Se levantó, quitándose la tanga con un movimiento sensual, revelando su panocha hinchada, labios rosados brillando de jugos. Marco la miró embobado. "Estás chingona, Ana. Ven pa'cá." Ella se posicionó sobre él, frotando su clítoris contra la cabeza de su pija, lubricándola con sus mieles. El roce era tortura deliciosa, chispas de placer subiendo por su espina. Lentamente, se hundió, centímetro a centímetro, gimiendo al sentirlo llenarla, estirándola hasta el fondo.

Cabalgó con ritmo creciente, sus caderas girando como en un baile de cumbia prohibida. El slap-slap de piel contra piel resonaba, sudor perlando sus cuerpos. Marco la sujetaba por la cintura, embistiéndola desde abajo, sus huevos golpeando su culo. "¡Así, nena! ¡Más duro!" Ella clavó las uñas en su pecho, dejando marcas rojas, el dolor placentero avivando su fuego. Olía a sexo puro: almizcle, sudor, y ese toque metálico de la inyección aún en su sangre.

La tensión psicológica se entretejía: Ana recordaba sus primeras veces con Marco, cómo él la había curado de una depre con mimos y ahora con esto.

Este cabrón no solo me folla, me cuida el alma
. Él, por su lado, luchaba por no venirse pronto, queriendo prolongar su éxtasis. Cambiaron posiciones; la puso a cuatro patas, el espejo del clóset reflejando su figura: ella arqueada, tetas colgando, él detrás como toro, penetrándola profundo.

Sus embestidas eran potentes, el colchón crujiendo, sus jadeos sincronizados. Ana metió mano entre las piernas, frotando su clítoris hinchado, ondas de placer acumulándose como tormenta. "¡Me vengo, Marco! ¡No pares, pendejito!" Él aceleró, gruñendo "¡Yo también, mi amor!" El orgasmo la sacudió como rayo, su coño contrayéndose en espasmos, ordeñando su verga. Él se corrió dentro, chorros calientes inundándola, el calor extendiéndose como la inyección misma.

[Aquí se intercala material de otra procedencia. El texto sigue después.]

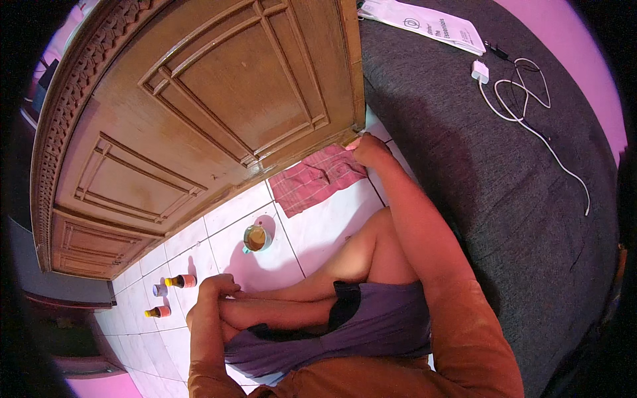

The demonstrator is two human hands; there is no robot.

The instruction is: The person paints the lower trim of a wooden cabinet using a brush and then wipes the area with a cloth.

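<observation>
My right hand [369, 151] reaches out to the foot of a brown wooden cabinet [219, 86], at the far right corner of a red checked cloth [318, 178]. Its fingers are pressed together low by the wood; a small orange-yellow bit shows at the fingertips, too small to make out. The cloth lies spread on the tiles, slightly rumpled, along the cabinet's base. My left hand [220, 285] rests by my bent legs with its fingers loosely curled and nothing visible in them. Between the cloth and my legs stands a cup [256, 238] with brownish liquid.
Two small dark bottles with yellow caps, one upper [181, 281] and one lower [158, 312], lie or stand left on the white tiles beside a small bluish jar [160, 290]. At right, a dark grey cushioned seat [531, 219] holds a white charger cable [499, 106] and white packaging [428, 25].
</observation>
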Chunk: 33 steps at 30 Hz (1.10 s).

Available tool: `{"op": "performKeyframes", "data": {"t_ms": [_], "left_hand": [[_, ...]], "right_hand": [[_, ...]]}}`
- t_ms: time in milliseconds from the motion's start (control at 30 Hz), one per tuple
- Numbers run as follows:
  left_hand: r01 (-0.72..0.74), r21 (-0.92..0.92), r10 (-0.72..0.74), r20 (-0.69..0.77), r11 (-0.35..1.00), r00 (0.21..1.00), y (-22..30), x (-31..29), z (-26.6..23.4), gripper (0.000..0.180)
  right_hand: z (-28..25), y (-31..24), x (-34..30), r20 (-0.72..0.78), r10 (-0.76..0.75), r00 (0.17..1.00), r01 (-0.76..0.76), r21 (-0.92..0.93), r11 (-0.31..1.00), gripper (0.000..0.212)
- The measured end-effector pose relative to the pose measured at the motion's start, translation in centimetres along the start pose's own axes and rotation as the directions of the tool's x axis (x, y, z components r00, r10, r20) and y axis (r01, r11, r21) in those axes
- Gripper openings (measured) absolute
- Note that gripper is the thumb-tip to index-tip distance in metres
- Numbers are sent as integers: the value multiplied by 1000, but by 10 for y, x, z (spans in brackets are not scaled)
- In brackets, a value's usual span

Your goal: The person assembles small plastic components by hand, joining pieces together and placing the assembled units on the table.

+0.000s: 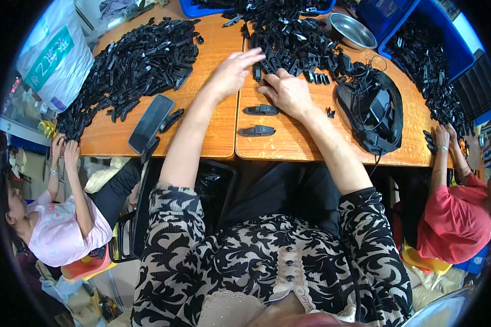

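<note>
Two black clips (261,110) are lying near the front edge of the table (311,148), one behind the other, their long axes running side to side, roughly along that edge. Your right hand (289,94) is resting nearer to them — its thumb side is sitting just beyond the farther clip. Ahead of both hands, a big heap of black parts (294,38) is stretching toward the far edge, and a single dark piece (257,72) is lying at its near fringe, by your left fingertips, its long axis pointing away from you. Your left hand (232,73) is holding its fingers out straight (whether they are touching that piece, I can't tell). Your right fingers are bending down toward the parts; whether they are pinching one, I can't tell either.

Right of your right forearm, a black mesh cap (371,109) with cables is crowding the table — a steel bowl (353,31) is sitting beyond it. On the left, a phone (151,122) is lying aslant near the front edge, and another heap (147,54) is spreading behind it.
</note>
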State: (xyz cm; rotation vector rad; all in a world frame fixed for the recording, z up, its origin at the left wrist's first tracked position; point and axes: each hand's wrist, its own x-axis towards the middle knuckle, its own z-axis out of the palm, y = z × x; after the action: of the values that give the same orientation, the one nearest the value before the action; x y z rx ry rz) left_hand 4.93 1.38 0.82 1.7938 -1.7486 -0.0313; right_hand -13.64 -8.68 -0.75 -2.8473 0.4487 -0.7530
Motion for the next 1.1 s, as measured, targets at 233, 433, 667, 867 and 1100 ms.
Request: {"op": "performKeyframes", "data": {"t_ms": [233,433,667,867,1100], "left_hand": [[129,-286,-89,151,949,985,18,-29,9,35],[91,-247,-87,27,965,996,39,-52,13,39],[271,-239,-296,-75,932,952,45,-55,19,34],[182,-169,-197,-78,969,977,54,-59,25,30],[280,-343,-300,-6,897,954,51,-58,27,31]], "right_hand": [[-23,20,-36,-51,-49,997,54,88,995,14],[-44,29,-62,112,190,975,-208,181,961,17],[-43,20,-67,-63,50,997,-41,142,989,18],[-39,20,-58,-1,72,997,-70,212,975,20],[-40,20,-47,23,-34,999,29,183,983,19]]}}
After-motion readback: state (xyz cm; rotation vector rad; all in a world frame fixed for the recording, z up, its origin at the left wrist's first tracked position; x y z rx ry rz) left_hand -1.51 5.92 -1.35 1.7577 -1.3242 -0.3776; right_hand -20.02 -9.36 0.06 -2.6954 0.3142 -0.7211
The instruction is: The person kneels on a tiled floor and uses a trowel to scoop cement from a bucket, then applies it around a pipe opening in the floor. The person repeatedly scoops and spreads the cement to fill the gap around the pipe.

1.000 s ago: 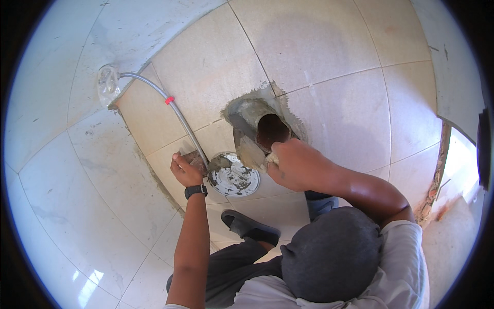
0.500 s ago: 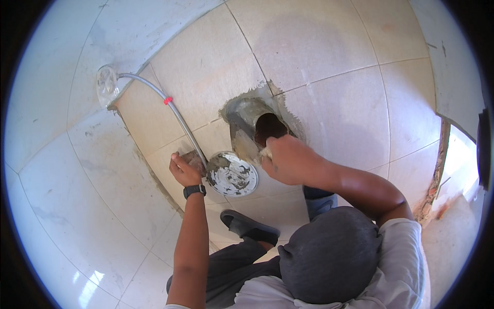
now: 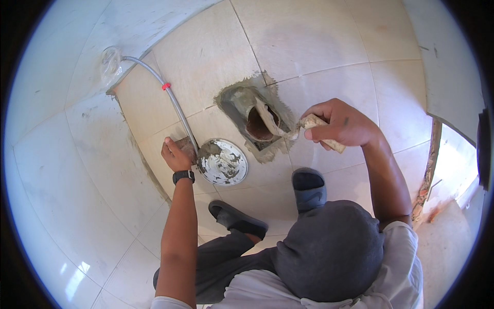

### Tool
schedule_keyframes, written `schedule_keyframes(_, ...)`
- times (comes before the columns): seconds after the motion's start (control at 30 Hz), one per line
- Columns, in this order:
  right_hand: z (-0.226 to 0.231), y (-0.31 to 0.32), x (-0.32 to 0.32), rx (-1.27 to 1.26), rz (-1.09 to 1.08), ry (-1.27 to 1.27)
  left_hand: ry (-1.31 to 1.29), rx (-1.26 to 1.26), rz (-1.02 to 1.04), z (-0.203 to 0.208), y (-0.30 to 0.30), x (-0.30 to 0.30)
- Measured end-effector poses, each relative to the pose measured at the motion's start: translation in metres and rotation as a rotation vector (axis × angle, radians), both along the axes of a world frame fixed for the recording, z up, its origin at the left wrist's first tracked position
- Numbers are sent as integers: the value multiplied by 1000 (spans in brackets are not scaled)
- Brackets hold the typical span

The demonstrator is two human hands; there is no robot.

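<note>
My right hand [image 3: 342,126] grips the pale wooden handle of a trowel [image 3: 325,135]. Its cement-smeared blade reaches left into the mouth of a round pipe opening [image 3: 257,127], set in a rough grey cement patch [image 3: 234,100] in the floor. On the left, my left hand [image 3: 176,155] has its fingers curled against a flat brown square piece [image 3: 186,148]; whether it grips that piece is hidden. Just right of this piece lies a round white lid [image 3: 222,162] smeared with grey cement.
A grey flexible hose [image 3: 180,110] with a red clip [image 3: 166,86] arcs from a plastic-wrapped wall fitting [image 3: 110,64] down beside the lid. Beige tiles [image 3: 314,46] cover the floor, between pale walls. My feet in dark sandals [image 3: 239,219] stand below the opening.
My right hand has moved right and up, away from the pipe mouth, and the trowel's handle and blade now show. My left hand keeps its place beside the lid. The view has shifted slightly.
</note>
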State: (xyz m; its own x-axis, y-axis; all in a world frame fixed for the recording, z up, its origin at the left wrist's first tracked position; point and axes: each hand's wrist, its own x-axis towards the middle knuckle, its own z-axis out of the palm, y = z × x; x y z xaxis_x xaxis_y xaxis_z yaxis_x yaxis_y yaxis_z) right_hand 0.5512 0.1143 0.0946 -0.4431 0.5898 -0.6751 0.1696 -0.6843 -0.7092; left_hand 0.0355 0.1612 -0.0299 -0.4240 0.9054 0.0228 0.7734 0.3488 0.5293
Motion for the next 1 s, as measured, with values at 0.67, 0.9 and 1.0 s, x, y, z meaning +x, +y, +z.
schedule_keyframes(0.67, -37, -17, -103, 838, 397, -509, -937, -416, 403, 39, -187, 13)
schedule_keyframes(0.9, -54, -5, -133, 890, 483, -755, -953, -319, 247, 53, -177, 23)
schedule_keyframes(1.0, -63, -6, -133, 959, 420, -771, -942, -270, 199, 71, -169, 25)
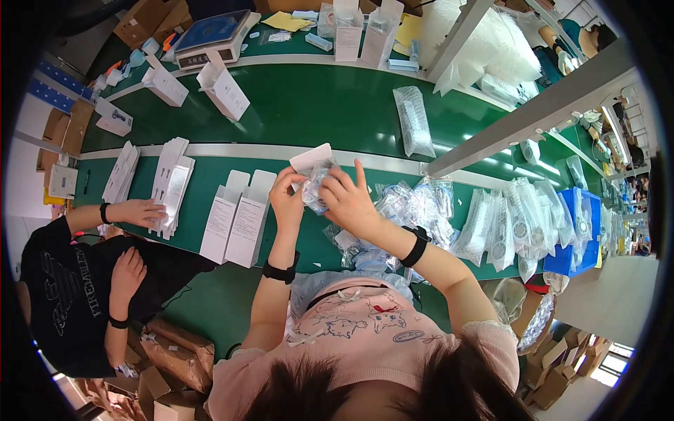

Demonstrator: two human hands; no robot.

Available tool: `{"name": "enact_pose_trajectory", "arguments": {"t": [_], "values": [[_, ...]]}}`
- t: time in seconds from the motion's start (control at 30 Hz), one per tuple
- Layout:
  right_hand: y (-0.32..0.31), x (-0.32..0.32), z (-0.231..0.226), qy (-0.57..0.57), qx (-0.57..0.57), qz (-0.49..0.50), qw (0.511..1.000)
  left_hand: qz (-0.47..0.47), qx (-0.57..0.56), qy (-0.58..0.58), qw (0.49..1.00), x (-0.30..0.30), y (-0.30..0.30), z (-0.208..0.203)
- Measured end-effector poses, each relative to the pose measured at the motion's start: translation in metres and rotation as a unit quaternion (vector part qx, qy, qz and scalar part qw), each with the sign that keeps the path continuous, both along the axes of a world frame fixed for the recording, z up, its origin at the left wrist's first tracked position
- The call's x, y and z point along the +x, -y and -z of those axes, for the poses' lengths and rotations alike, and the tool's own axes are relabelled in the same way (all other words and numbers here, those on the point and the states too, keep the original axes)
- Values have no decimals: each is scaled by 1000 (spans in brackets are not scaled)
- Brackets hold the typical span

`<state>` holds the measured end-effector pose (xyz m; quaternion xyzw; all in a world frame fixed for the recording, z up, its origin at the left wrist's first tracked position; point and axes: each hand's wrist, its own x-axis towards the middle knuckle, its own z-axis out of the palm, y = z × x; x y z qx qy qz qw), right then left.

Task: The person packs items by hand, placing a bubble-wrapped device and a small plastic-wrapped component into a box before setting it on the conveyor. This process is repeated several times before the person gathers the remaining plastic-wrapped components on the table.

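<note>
Over the near edge of the bench, both hands meet at a small white box, whose pale flap (311,159) stands up at the far side. My left hand (286,202) grips the box from the left; most of its body is hidden. A crinkled clear plastic bag (315,191) sits at the box's mouth, and what it contains is too small to tell. Fingers of my right hand (345,199) are closed on that bag, with the index finger raised. Two white boxes with raised flaps (246,223) lie to the left. To the right is a pile of clear bags (421,210).
Bubble-wrap pouches (502,224) lean beside a blue bin (592,242) at right. Another bubble-wrap pouch (414,123) lies on the raised green conveyor strip. A co-worker's hand (144,212) touches stacked flat cartons (172,186) at left. A metal post (533,116) slants across the right.
</note>
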<state>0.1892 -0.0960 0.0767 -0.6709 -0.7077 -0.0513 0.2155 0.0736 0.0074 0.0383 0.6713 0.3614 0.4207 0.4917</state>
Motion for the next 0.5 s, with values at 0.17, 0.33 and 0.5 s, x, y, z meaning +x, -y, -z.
{"name": "enact_pose_trajectory", "arguments": {"t": [0.17, 0.33, 0.5], "values": [[0, 15, -2, -197, 113, -33, 973, 3, -35, 50, 998, 0, 0, 9], [7, 23, -21, -463, 99, 70, 878, 1, -26, -28, 999, 1, 1, -11], [4, 29, -21, -300, 33, -123, 945, 8, 35, -63, 997, -2, -4, -12]]}}
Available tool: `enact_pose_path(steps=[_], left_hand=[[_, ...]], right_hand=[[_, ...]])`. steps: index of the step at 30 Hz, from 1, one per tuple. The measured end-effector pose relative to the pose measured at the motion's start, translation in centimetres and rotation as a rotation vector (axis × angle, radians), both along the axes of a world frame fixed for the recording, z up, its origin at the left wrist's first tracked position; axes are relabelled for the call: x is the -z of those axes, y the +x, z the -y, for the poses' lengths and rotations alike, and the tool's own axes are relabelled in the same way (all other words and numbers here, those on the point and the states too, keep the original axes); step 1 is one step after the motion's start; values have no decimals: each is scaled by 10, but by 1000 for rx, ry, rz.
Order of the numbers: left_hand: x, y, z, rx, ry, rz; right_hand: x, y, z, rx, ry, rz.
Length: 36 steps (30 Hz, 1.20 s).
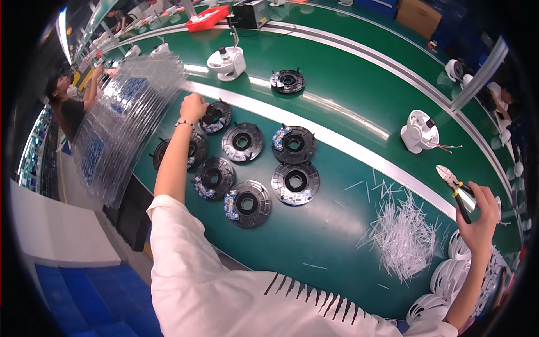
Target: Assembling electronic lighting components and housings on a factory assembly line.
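My right hand (482,219) is wrapped round the black and yellow handles of a pair of diagonal cutters (449,177), whose jaws point away to the upper left. My left hand (193,108) is curled at the far left, against the edge of a round black plate (215,117) with a blue circuit board. The back of that hand hides whatever its fingers pinch. Several similar plates lie nearer on the green bench, among them one black plate (242,142) in the middle and another plate (247,204) at the front.
A heap of clear plastic strips (405,236) lies at right beside white rings (449,278). Stacked clear trays (126,121) rise at left. Along the belt (348,106) stand white housings (420,132) and one black plate (287,82). Co-workers sit beyond.
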<state>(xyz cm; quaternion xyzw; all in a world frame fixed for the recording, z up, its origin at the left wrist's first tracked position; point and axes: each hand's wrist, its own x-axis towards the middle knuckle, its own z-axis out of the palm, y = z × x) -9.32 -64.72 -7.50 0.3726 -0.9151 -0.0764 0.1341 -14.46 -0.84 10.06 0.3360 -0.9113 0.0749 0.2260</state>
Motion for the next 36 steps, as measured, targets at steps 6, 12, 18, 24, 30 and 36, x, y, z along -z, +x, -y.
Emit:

Colapsaron en un enredo sudoroso, pulsos latiendo al unísono, el aire pesado con olor a corrida y pasión. Marco la besó el cuello, suave ahora, sus dedos trazando círculos en su espalda. "Te dije que la Bedoyecta Tri inyectable genérico era mágica." Ana sonrió, exhausta pero plena, el afterglow envolviéndola como sábana tibia.

En la quietud, reflexionaron. Ella apoyó la cabeza en su pecho, oyendo su corazón calmarse. Esto es lo que necesitaba: no solo vitaminas, sino su amor cabrón. Él la apretó más. "Siempre pa'ti, mi vida. Mañana repetimos, ¿va?" Rieron bajito, el sol poniéndose tiñendo la habitación de naranja, prometiendo más noches de fuego inyectado.